Third, it could be something else. Interactions between genes, some nasty epigenetic problem, etc. Those will all be pretty much intractable by genome sequencing.

But how much progress might we make with the other two cases? First, suppose we got a complete genome sequence for the affected child. Comparing that sequence vs. the human reference sequence and catalogs of SNPs (which should grow quite large once human whole genome sequencing becomes common), one could attempt to identify all of the unusual variants in the child's genome. Depending on how well the child's ethnic background is represented in the databases, there might be very few and there might be very many. A sizable deletion or inversion might be regarded as a good candidate for a dominant. An unusual variant, particularly a non-synonymous coding SNP or a SNP in a known or suspected genetic control region, might be a candidate -- and if homozygous might be a candidate for a recessive.

Now, suppose we could also get the mother's sequence as well. Now it should be possible to really hammer on the Mendelian dominant hypothesis, as any rare variants found in the mother can be ruled out, since she is unaffected. If you could get the father's DNA as well, then one could really go to town. In particular, that would enable identifying any de novo mutations (those that occurred in one of the parent's germline (ova/sperm) but they don't carry in their somatic (body) cells). It should also allow identifying any funky transmission issues, such as uniparental disomy (the case in which both copies of a genetic region are inherited from the same parent). Finding uniparental disomy might be a foot in the door towards an imprinting hypothesis -- getting two copies of a gene from the same parent can be trouble if the gene is imprinted.

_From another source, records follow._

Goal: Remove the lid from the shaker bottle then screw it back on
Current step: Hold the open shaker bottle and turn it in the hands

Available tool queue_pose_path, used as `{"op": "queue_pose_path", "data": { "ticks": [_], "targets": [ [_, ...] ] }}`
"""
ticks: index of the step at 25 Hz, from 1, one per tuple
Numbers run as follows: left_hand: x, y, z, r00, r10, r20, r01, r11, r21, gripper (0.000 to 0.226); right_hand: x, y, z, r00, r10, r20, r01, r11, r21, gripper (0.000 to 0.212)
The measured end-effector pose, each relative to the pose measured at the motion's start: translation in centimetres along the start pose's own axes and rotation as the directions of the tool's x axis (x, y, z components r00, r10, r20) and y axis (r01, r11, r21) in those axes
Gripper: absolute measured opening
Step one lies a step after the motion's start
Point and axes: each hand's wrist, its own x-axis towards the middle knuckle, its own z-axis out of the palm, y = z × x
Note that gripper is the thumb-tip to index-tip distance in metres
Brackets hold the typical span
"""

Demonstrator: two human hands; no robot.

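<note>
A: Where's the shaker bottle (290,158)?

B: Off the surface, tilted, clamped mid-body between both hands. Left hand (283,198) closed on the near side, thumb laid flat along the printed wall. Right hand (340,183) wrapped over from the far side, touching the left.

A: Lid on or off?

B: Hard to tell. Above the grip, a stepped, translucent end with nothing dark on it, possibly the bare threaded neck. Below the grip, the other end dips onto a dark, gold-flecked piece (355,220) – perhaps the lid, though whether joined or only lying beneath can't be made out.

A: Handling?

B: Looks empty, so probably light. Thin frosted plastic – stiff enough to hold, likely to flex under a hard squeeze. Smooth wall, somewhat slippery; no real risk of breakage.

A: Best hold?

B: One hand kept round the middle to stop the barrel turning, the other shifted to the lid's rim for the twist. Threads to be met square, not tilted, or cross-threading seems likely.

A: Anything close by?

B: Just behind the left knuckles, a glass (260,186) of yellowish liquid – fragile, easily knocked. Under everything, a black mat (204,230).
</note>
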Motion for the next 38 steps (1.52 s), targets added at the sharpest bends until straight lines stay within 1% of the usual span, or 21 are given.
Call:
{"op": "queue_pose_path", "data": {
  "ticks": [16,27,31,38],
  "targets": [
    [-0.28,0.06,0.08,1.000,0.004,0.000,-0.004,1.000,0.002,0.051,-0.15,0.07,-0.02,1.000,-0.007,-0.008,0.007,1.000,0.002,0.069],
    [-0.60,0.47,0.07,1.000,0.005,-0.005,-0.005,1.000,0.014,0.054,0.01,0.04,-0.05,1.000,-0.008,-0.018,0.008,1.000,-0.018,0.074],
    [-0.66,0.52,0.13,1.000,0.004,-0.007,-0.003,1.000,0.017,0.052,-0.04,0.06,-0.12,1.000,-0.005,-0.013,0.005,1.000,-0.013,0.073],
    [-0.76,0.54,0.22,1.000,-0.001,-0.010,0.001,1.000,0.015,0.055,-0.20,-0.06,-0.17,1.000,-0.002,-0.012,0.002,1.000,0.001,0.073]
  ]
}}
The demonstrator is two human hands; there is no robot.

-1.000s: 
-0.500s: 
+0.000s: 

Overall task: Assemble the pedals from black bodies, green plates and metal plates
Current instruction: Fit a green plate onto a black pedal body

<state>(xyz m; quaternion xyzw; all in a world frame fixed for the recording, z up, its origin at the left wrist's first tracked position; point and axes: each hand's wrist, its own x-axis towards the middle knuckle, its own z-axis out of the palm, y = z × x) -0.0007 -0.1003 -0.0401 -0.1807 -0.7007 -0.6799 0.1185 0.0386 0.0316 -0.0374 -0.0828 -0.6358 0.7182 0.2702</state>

How many candidate mutations & genes might we find with such a fishing expedition? That is the big question, and one which really can only be answered by trying it out. The precise number of rare alleles found is going to depend on the ethnic background of the parents and their relatedness. For example, if the parents were relatives (consanguineous), then there is a higher chance of getting two copies (homozygosing) of a rare variant (no, I'm not the type to pry that deep). If a parent is from an ethnic background that isn't well represented in the databases, then many rare SNPs will be present.

What sort of gene might we be looking for? Probably just about anything. Genes with known developmental roles might be good candidates, or perhaps predicted transcription factors (ala CHARGE), but it could be anything. Particularly difficult to make sense of would be rare SNPs distant from any known gene -- they might be noise, but they could also affect genetic control elements distant from their target gene, a well-known phenomenon.

For the family in question, what is the probability of getting useful medical information? Alas, probably very slim. One can hope for a House-like epiphany which leads to a treatment, but even if a good candidate for the causative gene can be found that is unlikely. Some genetic diseases involving metabolic enzymes can be managed through diet (e.g. PKU), but many others cannot (e.g. Gaucher's). One might also hope for an enzyme-replacement therapy. However, it is quite likely that such a disease would not be in a metabolic enzyme, and might well be in a gene which we really know nothing much about.

So, such a hunt would be for medical edification. Would it be worth it? At the current price of ~$1M/genome, it's hard to see. But at $10K or $1K per genome, it might well be. It probably wouldn't work in many cases, but perhaps if a program was set up to screen by genome sequencing many families with rare genetic (or potentially genetic) disorders, some successes would filter out. We'd certainly learn a lot of find-scale information about human recombination and de novo mutations.